Wei Dai’s Fascinating Analysis of AI Safety Success Stories

Wei Dai's Fascinating Analysis of AI Safety Success Stories

Fascinating, articulate analysis of AI Risk by Wei Dai

By Wei_Dai

AI safety researchers often describe their long term goals as building “safe and efficient AIs”, but don’t always mean the same thing by this or other seemingly similar phrases. Asking about their “success stories” (i.e., scenarios in which their line of research helps contribute to a positive outcome) can help make clear what their actual research aims are. Knowing such scenarios also makes it easier to compare the ambition, difficulty, and other attributes of different lines of AI safety research. I hope this contributes to improved communication and coordination between different groups of people working on AI risk.

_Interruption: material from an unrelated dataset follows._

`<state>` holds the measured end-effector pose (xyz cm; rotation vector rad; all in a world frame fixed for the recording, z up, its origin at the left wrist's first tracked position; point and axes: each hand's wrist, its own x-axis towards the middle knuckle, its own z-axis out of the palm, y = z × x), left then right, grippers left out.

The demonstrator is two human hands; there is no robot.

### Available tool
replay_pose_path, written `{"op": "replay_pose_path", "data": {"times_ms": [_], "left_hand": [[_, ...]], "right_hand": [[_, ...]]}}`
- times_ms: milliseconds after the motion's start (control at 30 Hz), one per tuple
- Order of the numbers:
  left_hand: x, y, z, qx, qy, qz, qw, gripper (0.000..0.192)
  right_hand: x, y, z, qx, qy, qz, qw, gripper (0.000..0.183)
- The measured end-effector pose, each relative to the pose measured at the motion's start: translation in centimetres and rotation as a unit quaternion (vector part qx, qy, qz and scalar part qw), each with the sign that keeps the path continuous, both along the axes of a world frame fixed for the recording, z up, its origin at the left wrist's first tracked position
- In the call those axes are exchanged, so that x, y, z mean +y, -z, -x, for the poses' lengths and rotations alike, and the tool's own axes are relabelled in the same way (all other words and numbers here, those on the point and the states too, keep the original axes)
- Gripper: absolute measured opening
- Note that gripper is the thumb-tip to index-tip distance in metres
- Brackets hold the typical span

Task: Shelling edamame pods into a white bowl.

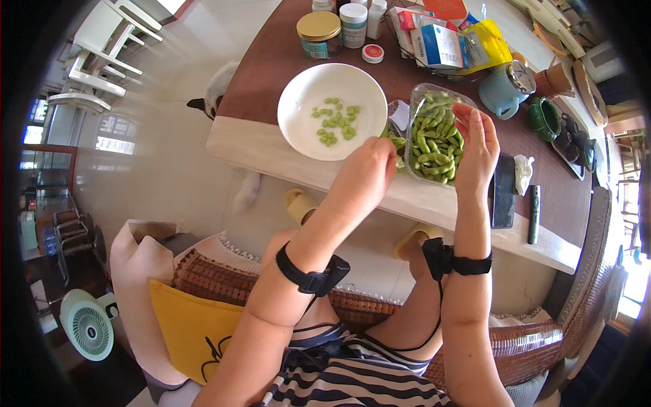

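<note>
A white bowl (pixel 299 107) holds scattered green shelled edamame beans (pixel 338 121). To its right, a clear plastic tray is filled with edamame pods (pixel 432 145). My left hand (pixel 370 165) is curled at the bowl's lower right edge, knuckles up; its fingertips are hidden, so what it holds cannot be told. Just beyond it, green pods or husks lie between bowl and tray. Over the tray's right side is my right hand (pixel 478 140), its fingers slightly bent and raised, with no object visible in it.
Jars (pixel 319 35), a small red-lidded tub (pixel 373 53), a basket of boxes and packets and a blue mug (pixel 501 89) stand farther back. At right lie a phone (pixel 503 191), a crumpled tissue (pixel 523 174) and a remote control (pixel 534 213). A dog (pixel 221 86) is beside the table.
</note>
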<state>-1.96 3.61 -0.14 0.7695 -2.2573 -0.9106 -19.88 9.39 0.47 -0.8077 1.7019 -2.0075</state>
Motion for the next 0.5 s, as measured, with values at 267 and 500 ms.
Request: {"op": "replay_pose_path", "data": {"times_ms": [267,500], "left_hand": [[1.7,2.0,1.5,-0.183,-0.017,0.072,0.98,0.005],[1.4,2.0,2.8,-0.095,-0.047,0.102,0.989,0.023]], "right_hand": [[2.9,0.4,1.6,0.097,-0.009,-0.143,0.985,0.013],[3.7,-0.4,0.8,0.292,-0.096,-0.257,0.916,0.015]]}}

In the rest of the post, I describe some common AI safety success stories that I’ve heard over the years and then compare them along a number of dimensions. They are listed in roughly the order in which they first came to my attention. (Suggestions welcome for better names for any of these scenarios, as well as additional success stories and additional dimensions along which they can be compared.)

Sovereign Singleton

AKA Friendly AI, an autonomous, superhumanly intelligent AGI that takes over the world and optimizes it according to some (perhaps indirect) specification of human values.

Pivotal Tool

An oracle or task AGI, which can be used to perform a pivotal but limited act, and then stops to wait for further instructions.

Corrigible Contender

A semi-autonomous AGI that does not have long-term preferences of its own but acts according to (its understanding of) the short-term preferences of some human or group of humans, it competes effectively with comparable AGIs corrigible to other users as well as unaligned AGIs (if any exist), for resources and ultimately for influence on the future of the universe.

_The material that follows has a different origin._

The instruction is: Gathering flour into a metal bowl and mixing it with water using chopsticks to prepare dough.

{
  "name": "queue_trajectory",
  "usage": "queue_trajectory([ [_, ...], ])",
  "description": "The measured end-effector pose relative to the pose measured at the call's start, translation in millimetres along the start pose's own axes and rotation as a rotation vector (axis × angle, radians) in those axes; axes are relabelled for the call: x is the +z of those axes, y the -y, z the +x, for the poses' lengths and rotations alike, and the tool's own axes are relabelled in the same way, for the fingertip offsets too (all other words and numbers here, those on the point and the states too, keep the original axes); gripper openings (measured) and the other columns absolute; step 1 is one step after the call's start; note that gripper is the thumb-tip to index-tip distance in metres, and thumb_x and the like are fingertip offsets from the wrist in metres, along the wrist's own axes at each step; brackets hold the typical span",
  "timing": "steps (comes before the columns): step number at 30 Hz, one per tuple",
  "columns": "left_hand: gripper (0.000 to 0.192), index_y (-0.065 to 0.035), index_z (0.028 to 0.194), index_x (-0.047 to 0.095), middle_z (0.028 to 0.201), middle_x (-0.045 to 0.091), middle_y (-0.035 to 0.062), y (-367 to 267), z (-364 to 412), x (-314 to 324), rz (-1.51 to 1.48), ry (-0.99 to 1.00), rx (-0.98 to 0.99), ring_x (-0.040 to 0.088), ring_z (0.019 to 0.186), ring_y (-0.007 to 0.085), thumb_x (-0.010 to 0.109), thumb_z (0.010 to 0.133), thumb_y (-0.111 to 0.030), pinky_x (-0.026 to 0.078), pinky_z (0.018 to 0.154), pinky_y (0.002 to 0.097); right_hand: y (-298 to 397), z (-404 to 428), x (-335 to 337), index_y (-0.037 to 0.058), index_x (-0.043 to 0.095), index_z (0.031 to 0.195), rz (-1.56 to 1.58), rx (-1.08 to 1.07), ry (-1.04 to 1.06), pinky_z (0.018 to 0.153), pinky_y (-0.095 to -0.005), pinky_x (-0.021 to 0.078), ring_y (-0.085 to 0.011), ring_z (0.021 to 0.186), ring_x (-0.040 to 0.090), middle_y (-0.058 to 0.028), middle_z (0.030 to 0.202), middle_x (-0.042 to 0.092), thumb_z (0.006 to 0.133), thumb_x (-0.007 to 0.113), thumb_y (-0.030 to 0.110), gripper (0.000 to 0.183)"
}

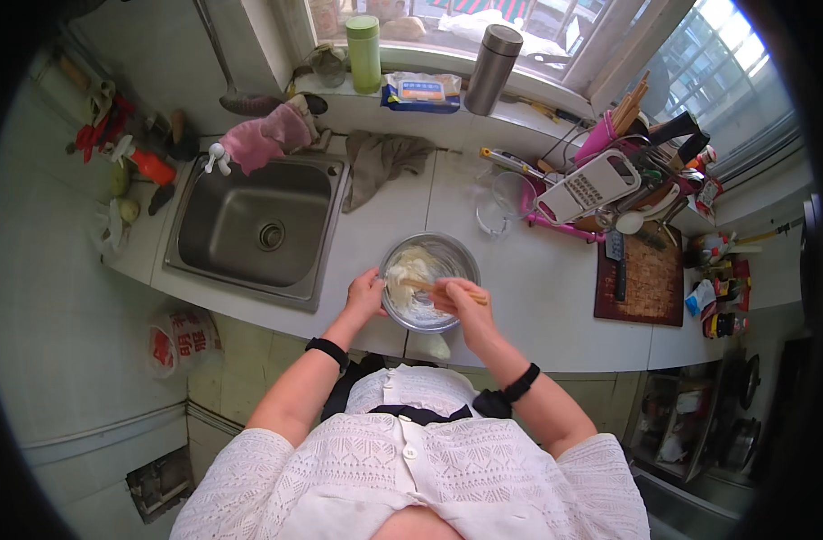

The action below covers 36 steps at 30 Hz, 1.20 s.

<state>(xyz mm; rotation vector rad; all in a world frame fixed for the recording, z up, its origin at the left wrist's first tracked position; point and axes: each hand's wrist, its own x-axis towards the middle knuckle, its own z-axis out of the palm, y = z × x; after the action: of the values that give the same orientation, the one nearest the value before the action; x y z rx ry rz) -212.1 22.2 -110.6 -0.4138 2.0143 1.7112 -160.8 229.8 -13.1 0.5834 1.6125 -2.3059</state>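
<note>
A round metal bowl (457,252) stands near the counter's front edge. Inside it lies a pale, sticky flour mixture (410,264), with white flour smeared along the wall. My left hand (367,295) grips the bowl's left rim, thumb on top. Wooden chopsticks (418,285) are held in my right hand (464,300) over the bowl. Their tips rest in the mixture at the left side, and the back ends stick out past my fingers. Part of a pale, bag-like item (431,345) shows under the bowl's near side.
Left of the bowl is a metal sink (239,223), with a grey cloth (384,158) behind its right corner. A clear container (512,196) and a white grater (590,185) stand back right. A cleaver (618,263) lies on the cutting board (654,283) at far right.
</note>
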Motion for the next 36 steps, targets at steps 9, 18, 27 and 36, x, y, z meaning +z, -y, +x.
queue_trajectory([
  [9, 0.042, 0.0048, 0.127, 0.044, 0.088, 0.064, 0.017, 1.0, 2.1, -7.1, -0.005, -0.065, 0.047, 0.065, 0.06, 0.0229, 0.048, 0.087, -0.008, 0.055, 0.043, 0.0318, 12.8, -5.6, -24.1, -0.0025, 0.062, 0.101, -0.249, 0.111, 0.247, 0.079, -0.0281, 0.0528, -0.0192, 0.091, 0.065, -0.0106, 0.097, 0.065, 0.092, 0.051, 0.016, 0.024],
  [18, 0.042, 0.0049, 0.124, 0.047, 0.08, 0.066, 0.0141, 3.6, 1.0, -1.9, 0.051, -0.09, 0.093, 0.064, 0.055, 0.0193, 0.053, 0.085, -0.008, 0.054, 0.042, 0.0303, 0.9, 11.2, -2.6, 0.0031, 0.065, 0.094, -0.743, -0.487, 0.14, 0.069, -0.0315, 0.0495, -0.0231, 0.077, 0.064, -0.0125, 0.085, 0.066, 0.086, 0.055, 0.009, 0.014],
  [27, 0.026, 0.0035, 0.108, 0.048, 0.066, 0.06, 0.0116, 2.8, 1.1, 1.8, 0.163, -0.115, 0.204, 0.061, 0.049, 0.0208, 0.052, 0.085, -0.006, 0.051, 0.039, 0.032, -17.7, -22.5, -11.4, 0.0037, 0.06, 0.097, -1.1, -0.694, 0.522, 0.07, -0.0406, 0.0505, -0.0357, 0.082, 0.061, -0.0158, 0.101, 0.062, 0.083, 0.055, 0.006, 0.015],
  [36, 0.022, 0.0021, 0.101, 0.05, 0.07, 0.063, 0.0141, 38.7, 17.1, -2.4, 0.274, -0.217, 0.356, 0.062, 0.052, 0.0266, 0.055, 0.083, -0.01, 0.051, 0.051, 0.0361, -7.7, -20.1, -35.7, 0.0041, 0.059, 0.096, -1.331, -0.629, 0.368, 0.072, -0.0409, 0.0498, -0.0346, 0.086, 0.06, -0.0182, 0.11, 0.058, 0.08, 0.055, 0.005, 0.017],
])
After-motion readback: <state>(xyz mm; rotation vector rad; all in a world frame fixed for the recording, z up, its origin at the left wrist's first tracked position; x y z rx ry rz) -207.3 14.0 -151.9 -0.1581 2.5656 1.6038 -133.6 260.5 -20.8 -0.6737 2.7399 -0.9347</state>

Interim Quality-of-Life Improver

AI risk can be minimized if world powers coordinate to limit AI capabilities development or deployment, in order to give AI safety researchers more time to figure out how to build a very safe and highly capable AGI. While that is proceeding, it may be a good idea (e.g., politically advisable and/or morally correct) to deploy relatively safe, limited AIs that can improve people’s quality of life but are not necessarily state of the art in terms of capability or efficiency. Such improvements can for example include curing diseases and solving pressing scientific and technological problems.

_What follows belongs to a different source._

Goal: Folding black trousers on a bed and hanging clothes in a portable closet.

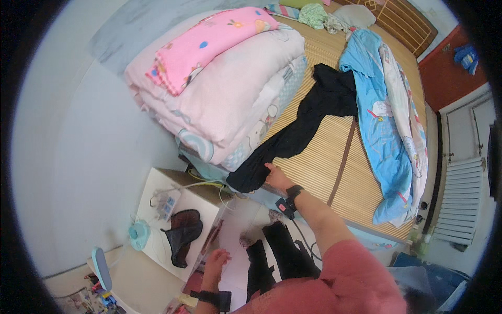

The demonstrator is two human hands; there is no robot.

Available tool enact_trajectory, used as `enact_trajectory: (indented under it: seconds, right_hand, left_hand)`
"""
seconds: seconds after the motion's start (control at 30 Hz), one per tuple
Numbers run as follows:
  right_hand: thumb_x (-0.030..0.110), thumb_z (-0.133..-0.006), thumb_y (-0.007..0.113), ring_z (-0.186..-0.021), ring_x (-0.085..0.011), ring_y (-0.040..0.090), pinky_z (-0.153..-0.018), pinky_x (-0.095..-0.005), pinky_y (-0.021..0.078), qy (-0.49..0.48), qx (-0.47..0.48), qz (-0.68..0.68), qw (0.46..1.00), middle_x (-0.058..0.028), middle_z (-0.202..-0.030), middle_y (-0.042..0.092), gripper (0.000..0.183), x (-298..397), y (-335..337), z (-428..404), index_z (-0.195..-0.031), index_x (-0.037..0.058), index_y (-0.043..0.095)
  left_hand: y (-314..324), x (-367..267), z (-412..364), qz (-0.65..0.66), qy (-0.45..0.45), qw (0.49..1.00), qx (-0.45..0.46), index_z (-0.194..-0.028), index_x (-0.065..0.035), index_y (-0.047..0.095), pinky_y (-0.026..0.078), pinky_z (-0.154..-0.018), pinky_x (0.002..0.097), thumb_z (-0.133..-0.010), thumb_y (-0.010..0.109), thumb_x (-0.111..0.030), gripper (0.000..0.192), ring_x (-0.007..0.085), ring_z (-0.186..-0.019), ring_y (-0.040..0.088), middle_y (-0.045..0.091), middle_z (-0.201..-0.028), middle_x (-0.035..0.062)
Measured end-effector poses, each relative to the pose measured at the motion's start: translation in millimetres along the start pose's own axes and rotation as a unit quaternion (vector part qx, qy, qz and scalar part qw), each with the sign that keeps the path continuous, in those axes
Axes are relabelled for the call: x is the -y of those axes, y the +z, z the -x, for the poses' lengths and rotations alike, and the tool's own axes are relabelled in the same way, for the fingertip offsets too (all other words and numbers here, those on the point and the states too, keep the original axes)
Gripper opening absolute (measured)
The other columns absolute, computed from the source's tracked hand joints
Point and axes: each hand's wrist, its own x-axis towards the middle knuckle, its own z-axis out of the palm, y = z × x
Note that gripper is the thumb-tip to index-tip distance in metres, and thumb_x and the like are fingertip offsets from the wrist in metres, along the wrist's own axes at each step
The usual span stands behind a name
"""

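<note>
A black garment (290, 137), like a pair of trousers, stretches over the bamboo mat (333, 157) on the bed, its near end by the bed's edge. My right hand (277, 177) is at that near end, the index finger pointing onto the cloth; whether it grips any is hard to tell. Low over the floor, beside a white cabinet (157, 219), my left hand (217, 261) hangs with its fingers loosely curled and nothing visible in it. Left of the garment lie folded pale pink quilts (231, 86) topped by a bright pink blanket (219, 43). Blue printed bedding (384, 125) touches its far end.
On the cabinet are a dark mesh cloth item (182, 235) and a power strip (168, 206) with cables; a teal desk lamp (139, 234) stands at its edge. A white radiator (457, 204) is at the right. Pillows (355, 16) lie at the bed's head.
</note>
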Motion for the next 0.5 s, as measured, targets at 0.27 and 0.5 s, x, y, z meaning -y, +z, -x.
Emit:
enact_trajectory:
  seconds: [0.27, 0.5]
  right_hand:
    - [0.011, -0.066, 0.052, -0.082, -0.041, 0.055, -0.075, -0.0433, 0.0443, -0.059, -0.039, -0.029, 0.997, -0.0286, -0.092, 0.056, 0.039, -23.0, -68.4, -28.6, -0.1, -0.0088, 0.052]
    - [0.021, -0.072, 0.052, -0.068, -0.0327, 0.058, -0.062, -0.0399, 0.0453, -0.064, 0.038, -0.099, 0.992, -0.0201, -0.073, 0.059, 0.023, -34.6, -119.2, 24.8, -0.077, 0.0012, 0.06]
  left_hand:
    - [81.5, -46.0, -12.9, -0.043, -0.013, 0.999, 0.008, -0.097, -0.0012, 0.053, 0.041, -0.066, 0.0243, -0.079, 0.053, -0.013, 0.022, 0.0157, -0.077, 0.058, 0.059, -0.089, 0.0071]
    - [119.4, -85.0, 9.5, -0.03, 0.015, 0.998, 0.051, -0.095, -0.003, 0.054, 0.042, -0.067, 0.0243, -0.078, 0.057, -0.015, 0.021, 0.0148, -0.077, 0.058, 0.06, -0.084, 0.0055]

(I want to credit Rohin Shah as the person that I got this success story from, but can’t find the post or comment where he talked about it. Was it someone else?)

Research Assistant

If an AGI project gains a lead over its competitors, it may be able to grow that into a larger lead by building AIs to help with (either safety or capability) research. This can be in the form of an oracle, or human imitation, or even narrow AIs useful for making money (which can be used to buy more compute, hire more human researchers, etc). Such Research Assistant AIs can help pave the way to one of the other, more definitive success stories. Examples: 1, 2.